◆ Information

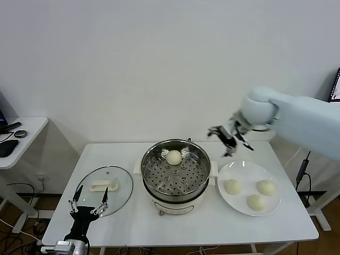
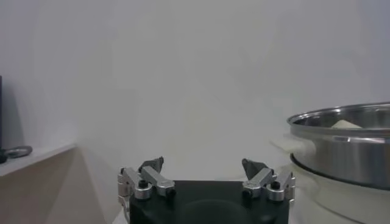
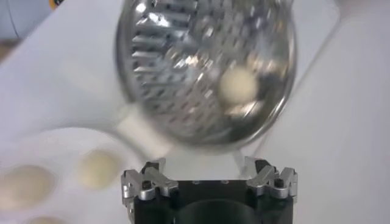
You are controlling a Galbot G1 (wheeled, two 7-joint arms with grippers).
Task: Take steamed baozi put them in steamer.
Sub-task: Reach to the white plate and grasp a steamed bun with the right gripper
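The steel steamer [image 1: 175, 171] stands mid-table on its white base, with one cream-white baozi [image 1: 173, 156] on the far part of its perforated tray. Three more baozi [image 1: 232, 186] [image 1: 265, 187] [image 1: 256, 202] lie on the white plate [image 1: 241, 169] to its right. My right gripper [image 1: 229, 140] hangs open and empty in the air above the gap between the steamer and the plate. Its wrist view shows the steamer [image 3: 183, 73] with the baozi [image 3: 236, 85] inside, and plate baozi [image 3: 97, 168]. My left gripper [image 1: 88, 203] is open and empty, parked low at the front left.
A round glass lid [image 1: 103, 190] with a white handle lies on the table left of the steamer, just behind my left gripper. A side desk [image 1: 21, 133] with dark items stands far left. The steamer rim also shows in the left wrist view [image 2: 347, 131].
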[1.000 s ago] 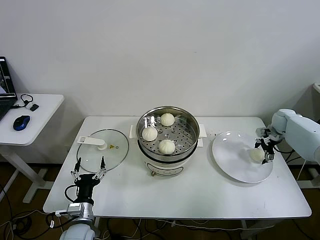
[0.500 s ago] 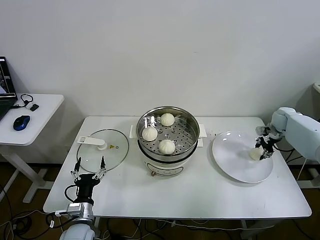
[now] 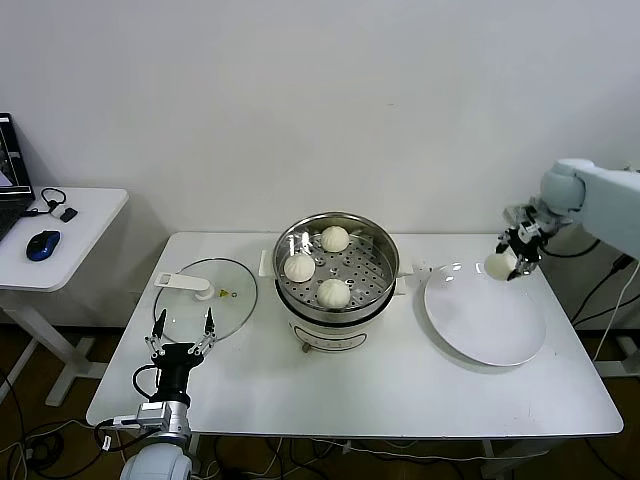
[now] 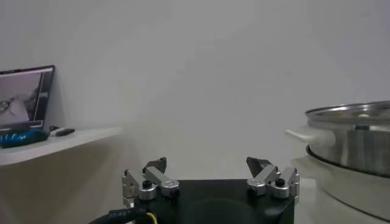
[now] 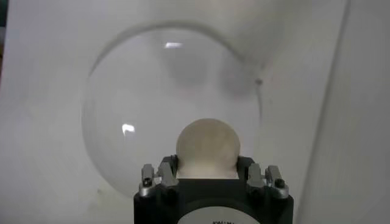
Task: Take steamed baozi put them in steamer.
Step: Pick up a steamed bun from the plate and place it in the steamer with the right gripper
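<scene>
The steel steamer (image 3: 368, 292) stands mid-table with three cream-white baozi on its perforated tray: one at the back (image 3: 334, 239), one at the left (image 3: 299, 267), one at the front (image 3: 333, 292). My right gripper (image 3: 508, 262) is shut on the fourth baozi (image 3: 497, 266) and holds it in the air above the far edge of the white plate (image 3: 486, 320). In the right wrist view the baozi (image 5: 208, 146) sits between the jaws over the plate (image 5: 134, 109). My left gripper (image 3: 181, 335) is open and empty at the table's front left; it also shows in the left wrist view (image 4: 209, 170).
A flat glass lid (image 3: 205, 297) with a white handle lies left of the steamer. The steamer's side (image 4: 350, 143) shows in the left wrist view. A side desk (image 3: 60, 235) with a blue mouse stands at the far left. A wall is behind the table.
My right gripper closed on the baozi on the plate's right side, lifted it off and moved it up and toward the far edge. The left arm stayed put.
</scene>
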Robot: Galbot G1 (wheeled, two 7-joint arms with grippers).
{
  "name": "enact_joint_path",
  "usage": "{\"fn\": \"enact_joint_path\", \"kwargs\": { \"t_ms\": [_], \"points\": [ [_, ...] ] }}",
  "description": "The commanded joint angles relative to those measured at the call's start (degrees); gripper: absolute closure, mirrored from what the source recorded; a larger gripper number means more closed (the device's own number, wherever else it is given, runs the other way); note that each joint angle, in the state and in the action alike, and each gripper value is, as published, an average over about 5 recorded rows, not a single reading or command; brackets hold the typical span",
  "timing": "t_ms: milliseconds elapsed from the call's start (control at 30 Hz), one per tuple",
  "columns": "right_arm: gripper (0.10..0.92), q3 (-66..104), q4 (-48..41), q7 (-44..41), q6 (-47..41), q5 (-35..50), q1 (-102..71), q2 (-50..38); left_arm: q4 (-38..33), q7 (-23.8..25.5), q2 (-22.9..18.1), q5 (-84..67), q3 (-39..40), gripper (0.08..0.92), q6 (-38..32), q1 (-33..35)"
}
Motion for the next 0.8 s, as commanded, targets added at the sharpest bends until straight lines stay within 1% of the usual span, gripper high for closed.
{"fn": "enact_joint_path", "kwargs": {
  "t_ms": [33, 167, 367, 533, 800],
  "points": [
    [0.399, -18.0, 20.0, 0.5, -7.0, 17.1, 27.9, 5.5, 0.2, 0.1, 0.4, -0.5, 0.4, 0.177, 0.0, -0.4],
    [0.403, -16.3, 22.1, 1.8, -10.1, 22.1, 28.4, 9.5, 0.1, 0.0, 0.8, -1.0, 0.6, 0.177, 0.0, -0.5],
    [0.406, -10.1, 21.2, 4.3, -14.0, 26.5, 23.8, 15.4, -0.2, 0.2, 1.0, -1.5, 0.5, 0.177, 0.4, -0.7],
    [0.404, -6.4, 18.5, 6.3, -16.0, 26.6, 17.5, 18.6, -0.4, 0.4, 0.9, -1.8, 0.2, 0.177, 0.9, -1.2],
    [0.4, -2.1, 16.5, 9.4, -17.7, 22.9, 7.5, 19.4, 0.1, 0.6, 0.7, -1.9, 0.1, 0.177, 1.2, -1.6]
  ]
}}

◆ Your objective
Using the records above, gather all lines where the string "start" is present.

◆ Response for this exercise
  "description": "The commanded joint angles relative to those measured at the call's start (degrees); gripper: absolute closure, mirrored from what the source recorded; a larger gripper number means more closed (the device's own number, wherever else it is given, runs the other way); note that each joint angle, in the state and in the action alike, and each gripper value is, as published, an average over about 5 recorded rows, not a single reading or command; brackets hold the typical span",
  "timing": "t_ms: milliseconds elapsed from the call's start (control at 30 Hz), one per tuple",

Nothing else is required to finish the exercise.